Book: The Briar Club
Author: Kate Quinn
Pages: 432
This is my 5th read for the year
What Amazon says:
Washington, DC, 1950. Everyone keeps to themselves at Briarwood House, a donw-at-the-heels all-female boardinghouse in the heart of the nation's capital where secrets hide behind white picket fences. But when the lovely, mysterious widow Grace March moves into the attic room, she draws her oddball collection of neighbors into unlikely friendship: poised English beauty Fliss, whose facade of perfect wife and mother covers gaping inner wounds; policeman's daughter Nora, who finds herself entangled with a shadowy gangster; frustrated baseball star Beatrice, whose career has come to an end along with the women's baseball league of WWII; and poisonous, gung-ho Arlene, who has thrown herself into McCarthy's Red Scare.
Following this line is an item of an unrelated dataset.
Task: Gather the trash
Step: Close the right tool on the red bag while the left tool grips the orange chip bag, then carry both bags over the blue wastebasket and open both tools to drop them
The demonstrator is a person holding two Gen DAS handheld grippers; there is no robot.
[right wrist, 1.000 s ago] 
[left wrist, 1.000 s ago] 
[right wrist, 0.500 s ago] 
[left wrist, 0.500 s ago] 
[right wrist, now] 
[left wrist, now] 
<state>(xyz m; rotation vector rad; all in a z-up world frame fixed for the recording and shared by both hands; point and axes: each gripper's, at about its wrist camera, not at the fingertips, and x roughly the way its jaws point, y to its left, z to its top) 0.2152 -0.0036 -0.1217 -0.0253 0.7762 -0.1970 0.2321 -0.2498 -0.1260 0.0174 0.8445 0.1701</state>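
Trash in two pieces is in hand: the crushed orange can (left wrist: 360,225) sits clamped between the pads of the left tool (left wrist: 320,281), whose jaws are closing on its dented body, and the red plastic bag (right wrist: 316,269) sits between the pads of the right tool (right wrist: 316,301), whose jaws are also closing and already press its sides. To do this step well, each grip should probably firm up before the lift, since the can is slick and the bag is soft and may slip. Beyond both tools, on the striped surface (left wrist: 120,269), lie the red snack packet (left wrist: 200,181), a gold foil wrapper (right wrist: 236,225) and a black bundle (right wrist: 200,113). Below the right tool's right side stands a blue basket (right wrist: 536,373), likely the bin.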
Grace's weekly attic-room dinner parties and window-brewed sun teac become a healing balm on all their lives, but she hides a terrible secret of her own. When a shocking act of violence tears the house apart, the Briar Club women must decide once and for all: who is the true enemy in their midst?
This was a great book. I read it in a few short days - finding all kinds of time to keep reading instead of doing anything else. The characters are well developed and I loved that each character got their own chapter so we learned their backstory and how they came to be at the boarding house. Grace was my favorite character - how she took a so-so situation and turned it into a home bringing every character (even Arlene in the end) into the fold of what it is to be in a found family. The story flowed nicely, and the ending wasn't all that surprising, but that didn't take away from anything. And I liked the long author's note at the end where she explains where she got the inspriation throughout history for her characters. Another great Kate Quinn read.